_WORK TASK:_ All lines below are to be transcribed exactly.

_DATA BELOW:_
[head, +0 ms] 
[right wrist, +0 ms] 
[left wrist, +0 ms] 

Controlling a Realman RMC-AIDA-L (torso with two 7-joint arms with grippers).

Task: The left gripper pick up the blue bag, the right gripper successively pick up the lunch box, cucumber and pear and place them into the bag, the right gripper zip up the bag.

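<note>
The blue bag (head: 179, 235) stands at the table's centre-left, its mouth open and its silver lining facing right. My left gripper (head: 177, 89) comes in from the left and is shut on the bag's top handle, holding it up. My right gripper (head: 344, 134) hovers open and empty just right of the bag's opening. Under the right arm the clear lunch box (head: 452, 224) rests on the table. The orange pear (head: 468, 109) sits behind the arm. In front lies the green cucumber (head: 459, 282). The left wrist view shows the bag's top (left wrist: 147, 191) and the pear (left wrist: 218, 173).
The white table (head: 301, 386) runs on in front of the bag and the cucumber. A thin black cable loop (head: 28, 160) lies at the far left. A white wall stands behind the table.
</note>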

_OUTPUT:_
[head, +0 ms] 
[right wrist, +0 ms] 
[left wrist, +0 ms] 

Controlling a Realman RMC-AIDA-L (torso with two 7-joint arms with grippers).

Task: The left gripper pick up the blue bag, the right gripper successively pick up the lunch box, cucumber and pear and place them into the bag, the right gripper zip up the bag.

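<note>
The blue bag (head: 179, 235) stands at the table's centre-left, its mouth open and its silver lining facing right. My left gripper (head: 177, 89) comes in from the left and is shut on the bag's top handle, holding it up. My right gripper (head: 344, 134) hovers open and empty just right of the bag's opening. Under the right arm the clear lunch box (head: 452, 224) rests on the table. The orange pear (head: 468, 109) sits behind the arm. In front lies the green cucumber (head: 459, 282). The left wrist view shows the bag's top (left wrist: 147, 191) and the pear (left wrist: 218, 173).
The white table (head: 301, 386) runs on in front of the bag and the cucumber. A thin black cable loop (head: 28, 160) lies at the far left. A white wall stands behind the table.
</note>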

This output is complete.